* _TASK STATEMENT_
Apart from the images, reproduce every record word for word.

* _RECORDS TO USE_
- - - -

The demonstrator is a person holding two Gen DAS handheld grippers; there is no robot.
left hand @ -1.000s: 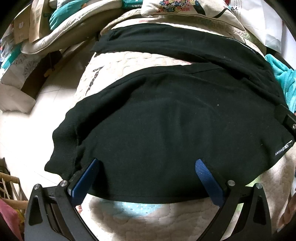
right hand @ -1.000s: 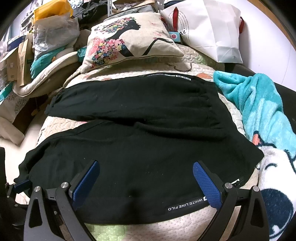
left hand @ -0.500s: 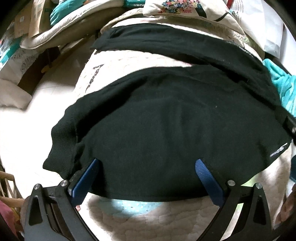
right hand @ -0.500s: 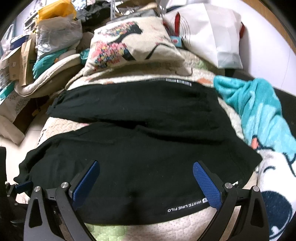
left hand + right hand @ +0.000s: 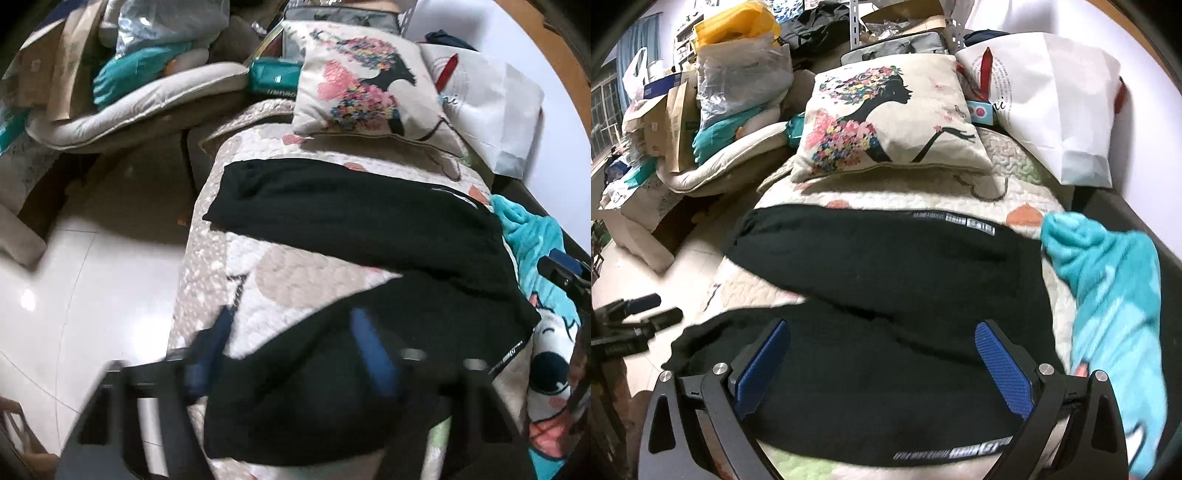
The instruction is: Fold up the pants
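Note:
Black pants (image 5: 886, 332) lie spread on a quilted bed cover (image 5: 1008, 173), the two legs running side by side, the near leg under my right gripper. My right gripper (image 5: 882, 365) is open, its blue pads (image 5: 761, 365) just over the near leg's edge with white lettering (image 5: 953, 452). In the left wrist view the pants (image 5: 351, 229) show again; my left gripper (image 5: 295, 354) is blurred, its jaws apart over the near leg's left end (image 5: 303, 398). The left gripper also shows at the far left of the right wrist view (image 5: 635, 317).
A floral cushion (image 5: 886, 118) and a white paper bag (image 5: 1052, 99) lie at the bed's far end. A teal blanket (image 5: 1115, 295) lies at the right. Bags, boxes and a cushion pile (image 5: 701, 122) stand at the left beyond the tiled floor (image 5: 74, 295).
Both grippers have lifted and tilted up, showing more of the room. The left gripper has swung left and is blurred by motion; the near leg's left end now lies further right on the bed.

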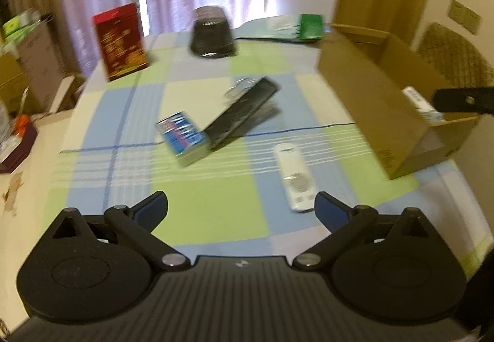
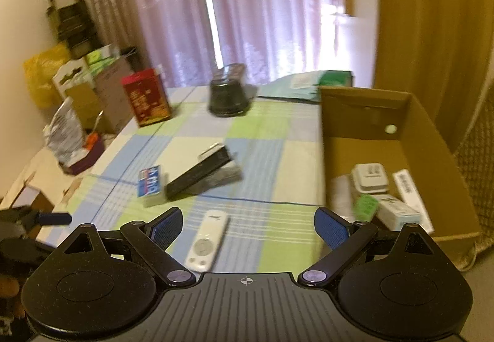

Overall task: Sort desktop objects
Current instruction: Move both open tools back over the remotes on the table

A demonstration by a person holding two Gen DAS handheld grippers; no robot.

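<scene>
Both of your claws are spread wide and hold nothing: the left gripper [image 1: 241,206] hangs over the near edge of the checked tablecloth [image 1: 216,218], and the right gripper [image 2: 248,226] does too, its right finger [image 2: 332,230] just in front of the box wall. The open cardboard box [image 2: 432,162] stands along the table's right edge and already holds a white adapter [image 2: 370,177], a green packet [image 2: 366,206] and white cartons (labels too blurred to read). Toward the far edge stand a red carton [image 1: 120,40] at the left and a dark round container [image 1: 212,33] in the middle. Mid-table, a long black case [image 1: 242,108] lies slanted, touching a blue card box [image 1: 182,136]. The white remote [image 1: 295,176] lies near the front edge, just ahead of both claws.
</scene>
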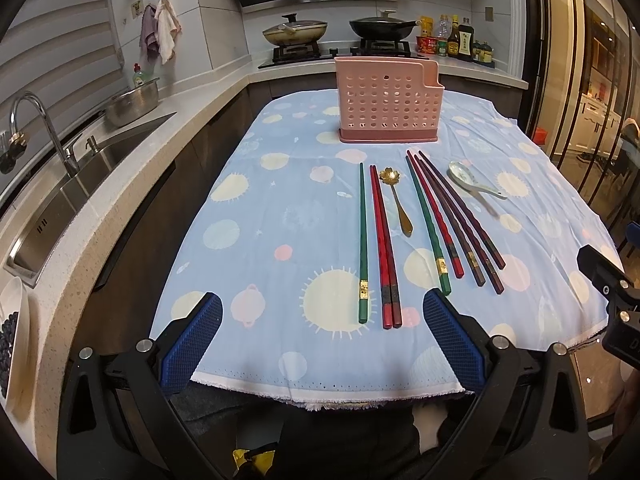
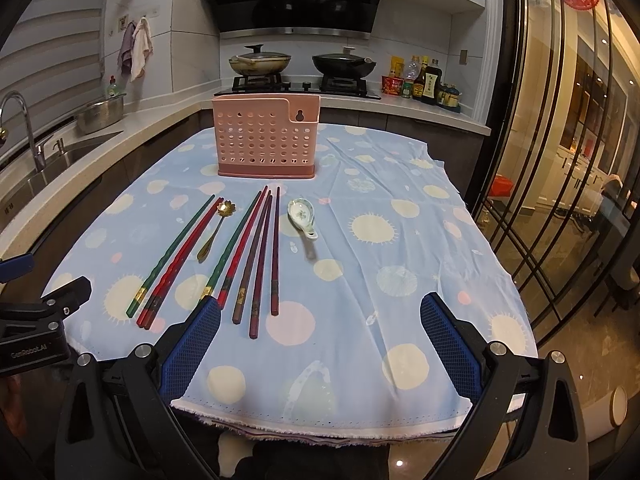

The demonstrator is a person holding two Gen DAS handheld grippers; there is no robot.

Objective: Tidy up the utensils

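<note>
A pink perforated utensil holder (image 1: 387,102) (image 2: 266,140) stands empty at the far side of the blue patterned tablecloth (image 1: 260,208) (image 2: 380,240). In front of it lie a green chopstick (image 1: 363,244) (image 2: 170,254), a red pair (image 1: 384,248) (image 2: 180,262), a gold flower spoon (image 1: 396,196) (image 2: 216,230), several more green, red and dark chopsticks (image 1: 452,220) (image 2: 252,256), and a white ceramic spoon (image 1: 472,180) (image 2: 303,218). My left gripper (image 1: 322,304) is open and empty above the near table edge. My right gripper (image 2: 320,308) is open and empty, to the right of the chopsticks.
A counter with a sink (image 1: 80,176) and faucet (image 1: 44,128) runs along the left. A stove with two pans (image 1: 340,30) and sauce bottles (image 1: 456,38) sits behind the table. A glass partition (image 2: 560,160) is on the right. A plate of dark berries (image 1: 10,340) is at the left edge.
</note>
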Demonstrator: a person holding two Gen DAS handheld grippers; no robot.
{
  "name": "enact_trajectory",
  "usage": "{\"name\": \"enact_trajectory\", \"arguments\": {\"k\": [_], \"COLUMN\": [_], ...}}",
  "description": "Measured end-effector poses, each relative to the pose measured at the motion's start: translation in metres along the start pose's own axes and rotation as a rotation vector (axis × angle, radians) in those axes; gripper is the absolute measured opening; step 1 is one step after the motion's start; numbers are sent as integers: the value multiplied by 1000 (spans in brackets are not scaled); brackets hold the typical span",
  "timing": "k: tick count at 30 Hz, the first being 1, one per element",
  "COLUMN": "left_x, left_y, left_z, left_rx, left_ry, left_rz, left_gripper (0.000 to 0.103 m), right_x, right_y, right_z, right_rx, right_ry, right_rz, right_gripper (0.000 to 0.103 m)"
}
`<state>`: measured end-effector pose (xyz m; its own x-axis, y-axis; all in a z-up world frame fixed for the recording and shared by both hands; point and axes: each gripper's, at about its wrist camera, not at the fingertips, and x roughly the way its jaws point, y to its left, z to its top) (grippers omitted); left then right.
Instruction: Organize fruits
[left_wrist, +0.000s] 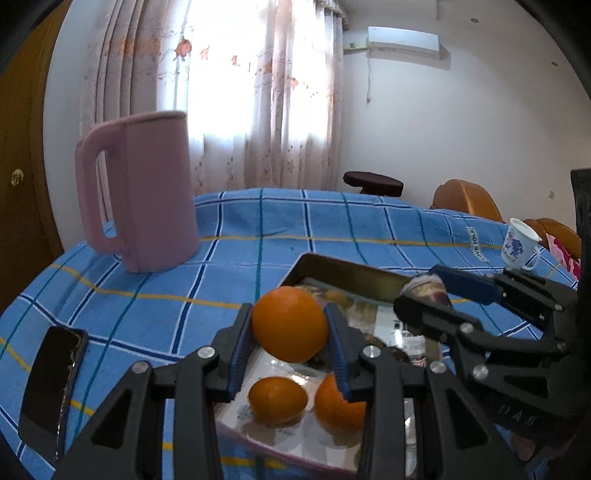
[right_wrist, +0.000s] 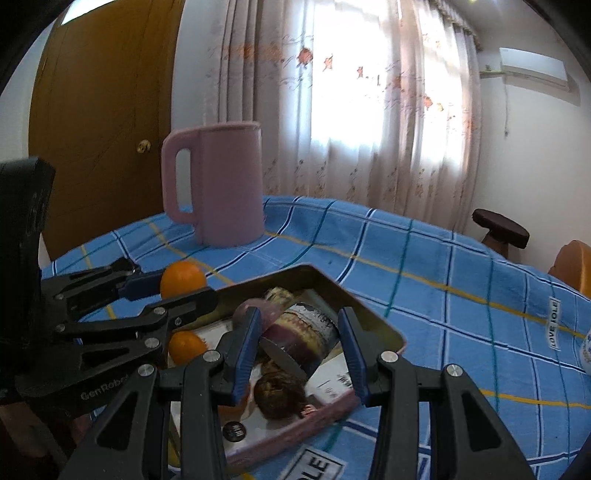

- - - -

* _SOLUTION BELOW_
The demonstrator is a person holding two Gen DAS handheld grippers; there is no robot.
left hand @ -1.000s: 
right hand @ -1.000s: 
left hand @ -0.500s: 
right hand @ -0.500s: 
left hand + right hand @ +0.000s: 
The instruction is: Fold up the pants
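Note:
Black pants (image 5: 886, 332) lie spread on a quilted bed cover (image 5: 1008, 173), the two legs running side by side, the near leg under my right gripper. My right gripper (image 5: 882, 365) is open, its blue pads (image 5: 761, 365) just over the near leg's edge with white lettering (image 5: 953, 452). In the left wrist view the pants (image 5: 351, 229) show again; my left gripper (image 5: 295, 354) is blurred, its jaws apart over the near leg's left end (image 5: 303, 398). The left gripper also shows at the far left of the right wrist view (image 5: 635, 317).
A floral cushion (image 5: 886, 118) and a white paper bag (image 5: 1052, 99) lie at the bed's far end. A teal blanket (image 5: 1115, 295) lies at the right. Bags, boxes and a cushion pile (image 5: 701, 122) stand at the left beyond the tiled floor (image 5: 74, 295).
Both grippers have lifted and tilted up, showing more of the room. The left gripper has swung left and is blurred by motion; the near leg's left end now lies further right on the bed.
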

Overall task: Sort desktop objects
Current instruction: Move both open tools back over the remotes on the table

A demonstration by a person holding two Gen DAS handheld grippers; no robot.

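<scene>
Both of your claws are spread wide and hold nothing: the left gripper [image 1: 241,206] hangs over the near edge of the checked tablecloth [image 1: 216,218], and the right gripper [image 2: 248,226] does too, its right finger [image 2: 332,230] just in front of the box wall. The open cardboard box [image 2: 432,162] stands along the table's right edge and already holds a white adapter [image 2: 370,177], a green packet [image 2: 366,206] and white cartons (labels too blurred to read). Toward the far edge stand a red carton [image 1: 120,40] at the left and a dark round container [image 1: 212,33] in the middle. Mid-table, a long black case [image 1: 242,108] lies slanted, touching a blue card box [image 1: 182,136]. The white remote [image 1: 295,176] lies near the front edge, just ahead of both claws.
</scene>
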
The demonstrator is a person holding two Gen DAS handheld grippers; there is no robot.

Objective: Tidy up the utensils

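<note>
A pink perforated utensil holder (image 1: 387,102) (image 2: 266,140) stands empty at the far side of the blue patterned tablecloth (image 1: 260,208) (image 2: 380,240). In front of it lie a green chopstick (image 1: 363,244) (image 2: 170,254), a red pair (image 1: 384,248) (image 2: 180,262), a gold flower spoon (image 1: 396,196) (image 2: 216,230), several more green, red and dark chopsticks (image 1: 452,220) (image 2: 252,256), and a white ceramic spoon (image 1: 472,180) (image 2: 303,218). My left gripper (image 1: 322,304) is open and empty above the near table edge. My right gripper (image 2: 320,308) is open and empty, to the right of the chopsticks.
A counter with a sink (image 1: 80,176) and faucet (image 1: 44,128) runs along the left. A stove with two pans (image 1: 340,30) and sauce bottles (image 1: 456,38) sits behind the table. A glass partition (image 2: 560,160) is on the right. A plate of dark berries (image 1: 10,340) is at the left edge.
</note>
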Demonstrator: a person holding two Gen DAS handheld grippers; no robot.
{
  "name": "enact_trajectory",
  "usage": "{\"name\": \"enact_trajectory\", \"arguments\": {\"k\": [_], \"COLUMN\": [_], ...}}",
  "description": "Measured end-effector poses, each relative to the pose measured at the motion's start: translation in metres along the start pose's own axes and rotation as a rotation vector (axis × angle, radians) in those axes; gripper is the absolute measured opening; step 1 is one step after the motion's start; numbers are sent as integers: the value multiplied by 1000 (spans in brackets are not scaled); brackets hold the typical span",
  "timing": "k: tick count at 30 Hz, the first being 1, one per element",
  "COLUMN": "left_x, left_y, left_z, left_rx, left_ry, left_rz, left_gripper (0.000 to 0.103 m), right_x, right_y, right_z, right_rx, right_ry, right_rz, right_gripper (0.000 to 0.103 m)"
}
`<state>`: measured end-effector pose (xyz m; its own x-axis, y-axis; all in a z-up world frame fixed for the recording and shared by both hands; point and axes: each gripper's, at about its wrist camera, not at the fingertips, and x roughly the way its jaws point, y to its left, z to its top) (grippers omitted); left then right.
Instruction: Organize fruits
[left_wrist, +0.000s] 
[right_wrist, +0.000s] 

The answer to this exercise is complete.